Stochastic gradient update of parameters

Hello everyone,

I am trying to implement an algorithm for a classification task that initializes and update the weights stochastically. More specifically, the weights are initialized and updated as follows:

w = C.mul(z) + mu

mu: D x K mean vector
C: D x K scale vector
z: D x K vector sampled from a standard normal distribution

I have a simple net which is

class Net(nn.Module):
    def __init__(self, inputfeatures, outputfeatures):
        super(Net, self).__init__()
        self.inputfeatures = inputfeatures
        self.outputfeatures = outputfeatures
        self.C = nn.Parameter(torch.FloatTensor(self.outputfeatures, self.inputfeatures)) = nn.Parameter(torch.FloatTensor(self.outputfeatures, self.inputfeatures))
        self.weight = nn.Parameter(torch.FloatTensor(self.outputfeatures, self.inputfeatures))

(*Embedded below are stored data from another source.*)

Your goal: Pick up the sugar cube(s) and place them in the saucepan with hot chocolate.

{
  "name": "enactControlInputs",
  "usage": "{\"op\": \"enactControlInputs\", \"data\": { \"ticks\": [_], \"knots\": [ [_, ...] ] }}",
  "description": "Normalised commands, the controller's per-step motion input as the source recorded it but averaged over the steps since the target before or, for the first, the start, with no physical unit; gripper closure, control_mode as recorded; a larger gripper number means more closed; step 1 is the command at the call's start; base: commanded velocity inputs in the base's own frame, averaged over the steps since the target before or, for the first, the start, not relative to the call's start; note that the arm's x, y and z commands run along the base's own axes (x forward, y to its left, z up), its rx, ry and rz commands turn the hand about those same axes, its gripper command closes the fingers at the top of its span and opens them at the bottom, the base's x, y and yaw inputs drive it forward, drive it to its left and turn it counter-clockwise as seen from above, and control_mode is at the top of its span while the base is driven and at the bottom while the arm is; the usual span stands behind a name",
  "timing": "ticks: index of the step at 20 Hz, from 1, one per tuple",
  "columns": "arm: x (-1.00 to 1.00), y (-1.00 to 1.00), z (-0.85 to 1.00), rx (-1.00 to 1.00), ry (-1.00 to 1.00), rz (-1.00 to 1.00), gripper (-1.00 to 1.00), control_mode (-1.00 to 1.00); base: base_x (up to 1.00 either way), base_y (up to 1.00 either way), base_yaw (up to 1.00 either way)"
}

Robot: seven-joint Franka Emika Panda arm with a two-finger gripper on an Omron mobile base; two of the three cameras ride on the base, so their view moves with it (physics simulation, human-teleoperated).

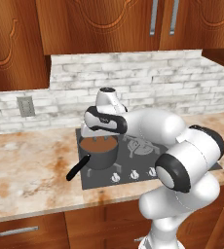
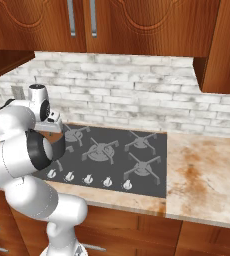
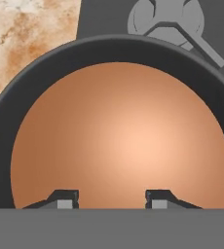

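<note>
The gripper (image 3: pixel 111 199) hung directly over the saucepan (image 3: pixel 111 53) at the cooktop's (image 1: pixel 148 165) front left corner, jaws parted and empty; likely the release step, with retreat upward due next

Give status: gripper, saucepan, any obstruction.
Gripper directly over the saucepan, fingers apart, nothing between them. Hot chocolate surface smooth, no cube visible on it. Pan sits on the cooktop; nothing in the way.
</note>
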Motion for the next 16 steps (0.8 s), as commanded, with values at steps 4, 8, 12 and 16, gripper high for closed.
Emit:
{"op": "enactControlInputs", "data": {
  "ticks": [4,8,12,16],
  "knots": [
    [0.0,0.0,0.0,0.0,0.0,0.0,-1.0,-1.0,0.0,0.0,0.0],
    [0.0,0.0,0.0,0.0,0.0,0.0,-1.0,-1.0,0.0,0.0,0.0],
    [0.0,0.0,0.0,0.0,0.0,0.0,-1.0,-1.0,0.0,0.0,0.0],
    [0.0,0.0,0.06,0.0,0.0,0.0,-1.0,-1.0,0.0,0.0,0.0]
  ]
}}
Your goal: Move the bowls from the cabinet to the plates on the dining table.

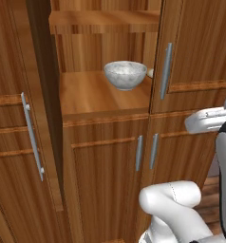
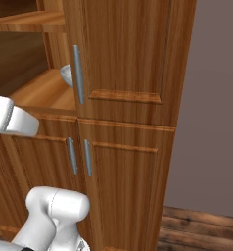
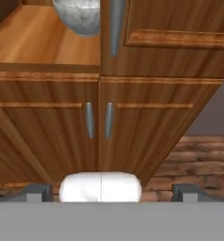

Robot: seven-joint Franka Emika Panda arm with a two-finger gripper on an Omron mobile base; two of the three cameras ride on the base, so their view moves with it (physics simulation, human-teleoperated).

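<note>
Standing open at the far left of the left base frame, the cabinet (image 1: 105,156) door (image 1: 20,142) exposed a wooden shelf (image 1: 93,95). On that shelf, upper centre, sat the grey-white marbled bowl (image 1: 125,74), upright and partly tucked behind the closed upper right door (image 1: 195,52). In the hand frame the same bowl showed at the top edge, left of a grey bar handle (image 3: 116,23). Low in that frame the hand (image 3: 112,192) had its fingers (image 3: 36,192) spread wide apart, gripping nothing, well short of the bowl.
</note>
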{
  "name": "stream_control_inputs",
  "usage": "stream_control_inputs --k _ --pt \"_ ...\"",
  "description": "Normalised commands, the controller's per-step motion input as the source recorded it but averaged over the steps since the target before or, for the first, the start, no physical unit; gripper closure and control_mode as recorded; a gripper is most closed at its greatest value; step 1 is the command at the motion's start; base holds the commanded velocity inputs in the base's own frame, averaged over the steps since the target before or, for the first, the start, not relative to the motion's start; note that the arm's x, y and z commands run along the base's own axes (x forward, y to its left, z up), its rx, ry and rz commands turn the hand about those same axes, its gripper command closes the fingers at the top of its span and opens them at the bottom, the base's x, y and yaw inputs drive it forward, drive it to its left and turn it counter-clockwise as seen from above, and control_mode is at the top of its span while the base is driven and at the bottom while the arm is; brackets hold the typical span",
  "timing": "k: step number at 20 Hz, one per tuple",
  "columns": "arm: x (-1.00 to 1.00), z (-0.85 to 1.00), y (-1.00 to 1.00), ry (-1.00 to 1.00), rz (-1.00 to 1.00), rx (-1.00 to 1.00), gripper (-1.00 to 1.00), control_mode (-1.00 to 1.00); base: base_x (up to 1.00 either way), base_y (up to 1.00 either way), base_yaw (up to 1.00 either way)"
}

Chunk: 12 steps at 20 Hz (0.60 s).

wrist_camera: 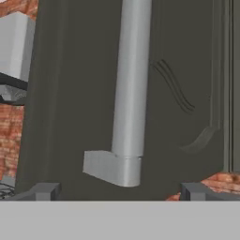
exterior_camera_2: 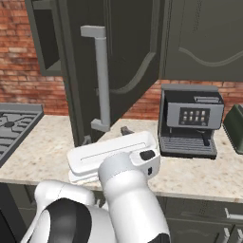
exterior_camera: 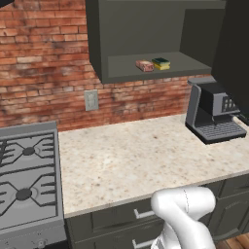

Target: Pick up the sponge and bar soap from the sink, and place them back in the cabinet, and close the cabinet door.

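Note:
The cabinet (exterior_camera: 141, 29) hangs open above the counter. On its shelf lie the orange-brown bar soap (exterior_camera: 144, 65) and, just to its right, the yellow and green sponge (exterior_camera: 161, 63). The cabinet door (exterior_camera_2: 133, 47) stands swung out, with its long silver handle (exterior_camera_2: 101, 78) facing me. My gripper (exterior_camera_2: 107, 135) is open just below the handle's lower end and close to the door. In the hand view the handle (wrist_camera: 129, 93) runs up between my fingertips (wrist_camera: 44, 191), nothing held by the gripper (wrist_camera: 119, 192). The sink is out of view.
A coffee machine (exterior_camera_2: 190, 118) stands on the speckled counter (exterior_camera: 136, 155) right of the door, and a toaster (exterior_camera_2: 235, 126) sits at the far right. A gas stove (exterior_camera: 26, 175) lies to the left. Drawers (exterior_camera: 121, 214) run below the counter edge.

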Motion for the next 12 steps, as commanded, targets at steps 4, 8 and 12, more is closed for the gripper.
stream_control_inputs --k 4,8,12 --pt "0.0 0.0 0.53 0.0 0.02 0.0 -1.0 -1.0 0.0 0.0 0.0" --pt "0.01 0.0 0.56 0.0 0.02 0.0 -1.0 -1.0 0.0 0.0 0.0" --pt "0.04 0.0 0.59 0.0 0.02 0.0 -1.0 -1.0 0.0 0.0 0.0"
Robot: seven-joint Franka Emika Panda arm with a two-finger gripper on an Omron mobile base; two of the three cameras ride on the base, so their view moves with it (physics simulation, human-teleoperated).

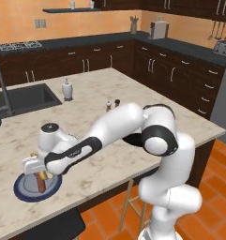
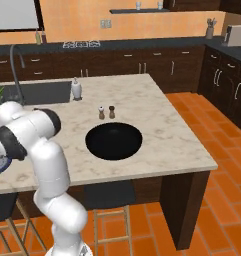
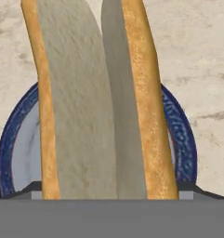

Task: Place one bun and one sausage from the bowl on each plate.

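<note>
From the left base view, the pincer (image 1: 41,174) hangs directly above the blue plate (image 1: 25,193) near the worktop's edge, a sausage (image 1: 41,183) already lying there. In the hand view the bun (image 3: 97,100) stands between the widely spread jaws (apparently pinched), its long axis running straight away from the pincer over the plate, so release looks next.

The robot arm (image 1: 133,126) is white and smooth, like shiny plastic. It is made of fat round pieces joined one after another, a bit like big sausages. Where the pieces meet there are dark bands, black or very dark grey. One big joint (image 1: 157,138) looks like a white ball with a thick black ring around it. Nearer the hand, a long black stripe runs along the side of the white shell. One joint has a round cap (image 1: 50,127) on top with a dark circle in its middle. The gripper (image 1: 38,169) is a pale grey-white block. The lower part of the arm is a thick white post made of rounded lumps.
</note>
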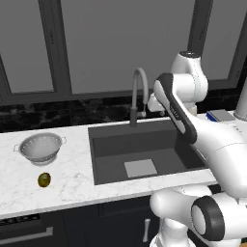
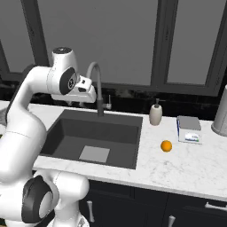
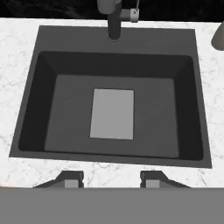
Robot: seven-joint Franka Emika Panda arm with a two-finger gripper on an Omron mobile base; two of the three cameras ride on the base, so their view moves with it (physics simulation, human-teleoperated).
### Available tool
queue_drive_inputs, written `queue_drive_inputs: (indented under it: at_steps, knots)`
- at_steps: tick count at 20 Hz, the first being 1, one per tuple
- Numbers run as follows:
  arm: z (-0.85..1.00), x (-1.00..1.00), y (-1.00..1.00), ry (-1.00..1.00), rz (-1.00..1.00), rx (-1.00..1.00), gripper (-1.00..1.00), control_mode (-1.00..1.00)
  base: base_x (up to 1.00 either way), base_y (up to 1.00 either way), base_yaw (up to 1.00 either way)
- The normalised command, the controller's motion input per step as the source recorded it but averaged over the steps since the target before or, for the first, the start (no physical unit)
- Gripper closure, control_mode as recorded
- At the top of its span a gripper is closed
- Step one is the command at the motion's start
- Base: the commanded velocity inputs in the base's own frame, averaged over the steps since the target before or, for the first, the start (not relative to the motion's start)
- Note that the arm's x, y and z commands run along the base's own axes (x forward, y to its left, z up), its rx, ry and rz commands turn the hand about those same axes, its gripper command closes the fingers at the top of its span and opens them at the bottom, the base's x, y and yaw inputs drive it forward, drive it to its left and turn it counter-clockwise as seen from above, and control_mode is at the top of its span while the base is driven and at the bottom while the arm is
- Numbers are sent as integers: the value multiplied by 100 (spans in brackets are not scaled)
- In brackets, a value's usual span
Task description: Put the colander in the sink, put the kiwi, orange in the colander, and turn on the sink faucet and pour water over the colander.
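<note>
The white arm is reared up over the sink (image 3: 113, 65), and its hand (image 3: 111, 179) hangs above the near rim of the basin, looking straight down; the two dark fingertips (image 3: 70, 178) stand apart with only marble between them, so the hand is released and grips nothing. From the hand view the dark grey basin shows its pale square drain plate (image 3: 112, 113) at the bottom, and the base of the sink faucet (image 3: 114, 22) stands at the far rim. The left base view gives what lies to the left of the sink: the colander (image 1: 40, 146) sits upright on the white marble table (image 1: 72, 178), well apart from the basin, and the kiwi (image 1: 44, 180) lies just in front of it, near but not touching. The right base view gives the other side: the orange (image 2: 166, 146) rests on the table to the right of the sink, near a beige soap dispenser (image 2: 155, 114) by the back wall and a small blue-and-white box (image 2: 189, 129). In both base views the faucet's arched spout curves high over the back of the basin, close beside the arm's wrist.
</note>
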Motion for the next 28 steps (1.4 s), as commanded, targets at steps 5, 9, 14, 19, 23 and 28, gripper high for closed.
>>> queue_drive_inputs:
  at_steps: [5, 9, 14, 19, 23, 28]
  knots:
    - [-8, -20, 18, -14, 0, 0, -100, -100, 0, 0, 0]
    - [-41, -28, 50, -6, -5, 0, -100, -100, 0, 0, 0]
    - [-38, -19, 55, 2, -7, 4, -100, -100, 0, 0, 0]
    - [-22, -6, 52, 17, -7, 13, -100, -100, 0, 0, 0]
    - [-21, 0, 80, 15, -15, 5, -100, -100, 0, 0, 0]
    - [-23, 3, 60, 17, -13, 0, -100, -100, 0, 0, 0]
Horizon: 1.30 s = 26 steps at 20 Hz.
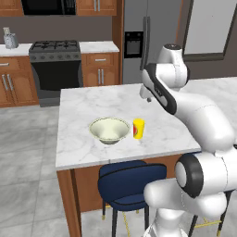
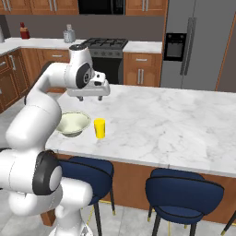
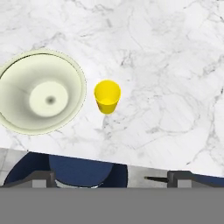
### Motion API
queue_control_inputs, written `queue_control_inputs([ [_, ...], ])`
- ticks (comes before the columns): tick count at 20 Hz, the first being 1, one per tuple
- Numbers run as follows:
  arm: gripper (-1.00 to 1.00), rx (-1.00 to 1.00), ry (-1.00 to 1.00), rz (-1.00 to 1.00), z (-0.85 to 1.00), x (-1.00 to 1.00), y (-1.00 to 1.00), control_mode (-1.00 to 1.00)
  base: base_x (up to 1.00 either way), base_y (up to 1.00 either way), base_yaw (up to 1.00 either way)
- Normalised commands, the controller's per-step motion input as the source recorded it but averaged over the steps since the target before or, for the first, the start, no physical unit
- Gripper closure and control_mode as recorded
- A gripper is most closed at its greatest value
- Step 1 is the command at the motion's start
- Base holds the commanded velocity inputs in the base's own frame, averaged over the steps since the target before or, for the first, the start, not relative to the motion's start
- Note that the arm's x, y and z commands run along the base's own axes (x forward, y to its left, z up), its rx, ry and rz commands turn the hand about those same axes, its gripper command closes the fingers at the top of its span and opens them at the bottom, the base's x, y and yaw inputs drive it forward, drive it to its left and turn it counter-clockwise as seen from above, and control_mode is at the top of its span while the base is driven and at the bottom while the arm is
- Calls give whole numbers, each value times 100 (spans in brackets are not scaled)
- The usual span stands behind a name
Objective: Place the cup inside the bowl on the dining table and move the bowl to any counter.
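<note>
— Where's the cup?

— I see the cup (image 1: 138,128) upright at centre frame in the left base view, just beside the bowl (image 1: 109,130) on its right, a small gap between them, both near the dining table (image 1: 83,104) front edge.

— And the gripper?

— My gripper (image 2: 89,97) hangs above them, upper left in the right base view, jaws fully apart, holding nothing.

Yellow cup (image 1: 138,128), cream-green bowl (image 1: 109,130), white grey-veined dining table (image 1: 88,104).
</note>
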Motion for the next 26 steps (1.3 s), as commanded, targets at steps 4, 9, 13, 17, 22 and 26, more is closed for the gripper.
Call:
queue_control_inputs([
  [4, -100, 0, 0, 2, 0, 15, -1, -100, 0, 0, 0],
  [9, -100, 0, 0, 2, 0, 12, -1, -100, 0, 0, 0],
  [13, -100, 0, 0, 2, 0, 10, 0, -100, 0, 0, 0],
  [17, -100, 0, 0, 1, 0, 13, 0, -100, 0, 0, 0],
  [22, -100, 0, 0, 1, 0, 14, 0, -100, 0, 0, 0],
  [26, -100, 0, 0, 1, 0, 16, 0, -100, 0, 0, 0],
])
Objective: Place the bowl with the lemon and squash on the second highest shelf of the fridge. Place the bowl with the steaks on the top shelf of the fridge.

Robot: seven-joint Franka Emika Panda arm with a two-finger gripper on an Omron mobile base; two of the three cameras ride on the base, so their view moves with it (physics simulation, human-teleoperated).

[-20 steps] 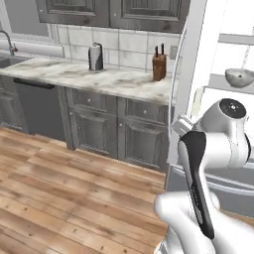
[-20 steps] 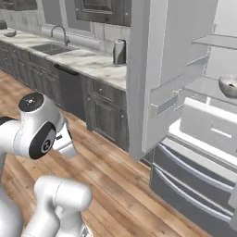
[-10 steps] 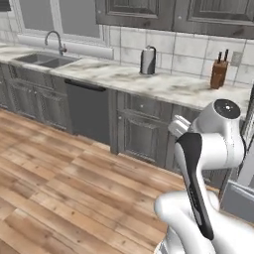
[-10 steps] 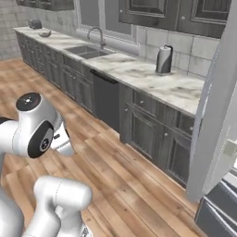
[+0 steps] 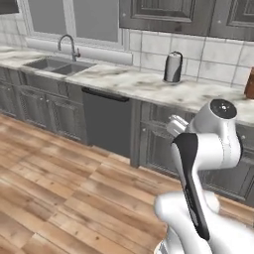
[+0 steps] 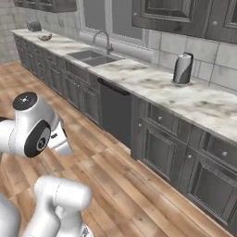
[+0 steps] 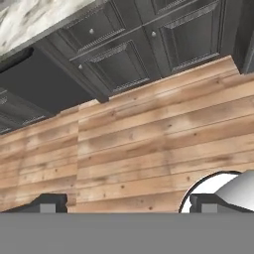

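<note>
Pincer (image 7: 128,203) jaws stand wide apart in the hand view, its two small dark fingertips (image 7: 47,202) rising near the opposite lower corners with nothing between them, so it is open and holds nothing. It looks down at a wooden plank floor (image 7: 149,144), and beyond the planks runs a row of dark grey cabinet doors (image 7: 124,64) with small round knobs, a flat black dishwasher front (image 7: 34,84) beside them and a strip of marbled counter (image 7: 39,15) at the upper left corner. How either bowl or the fridge lies relative to the pincer cannot be told from these views. In the left base view the white arm (image 5: 208,149) is folded upright at the lower right, in front of a long marble counter (image 5: 134,82) on dark cabinets. A sink (image 5: 59,64) with a curved faucet (image 5: 69,45) is set into the counter below a window (image 5: 74,20), the dishwasher (image 5: 106,121) sits under the counter just right of the sink, and a grey cylindrical canister (image 5: 173,67) stands upright on the counter against the tiled wall. A brown shape (image 5: 249,84) shows at the right edge on the same counter, cut off by the frame. In the right base view the arm (image 6: 30,129) is at the lower left, well apart from the counter (image 6: 152,85); the canister (image 6: 183,68) stands to the right of the sink (image 6: 90,56). Two small dark things (image 6: 39,31) lie on the far end of the counter, too small to make out.
</note>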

        self.linear = nn.Linear(self.inputfeatures, self.outputfeatures)
        self.softmax = nn.Softmax()
        self.criterion = nn.CrossEntropyLoss()
def forward(self, t, X, mu, C):
        z = Variable(torch.FloatTensor(np.random.standard_normal(size=(self.outputfeatures, 
                           self.inputfeatures))), requires_grad=False)
        self.weight = C.mul(z) + mu
        y = self.linear(X)
        s = self.softmax(y)
        loss = self.criterion(y, t)

        return loss, s

And the update of the parameters happens as follows

        C2 = C.mul(C)
        Cmu = C2 + torch.pow(mu, 2)

        """Stochastic gradient update of the parameters"""
        dmu = dg - torch.div(mu, Cmu)
        dC = (dg.mul(z)) + 1/C - torch.div(C, Cmu)

        mu = mu + ro*dmu
        C = C + (0.1*ro)*dC
        C[C <= 1e-4] = 1e-4

where dg is the gradient result of the backpropagation which I wish to recieve from the autograd and ro is the learning rate.
Is there a way to implement this custom update of the parameters? I am also not quite sure about the initialization either.
Appreciate all the help you can give me.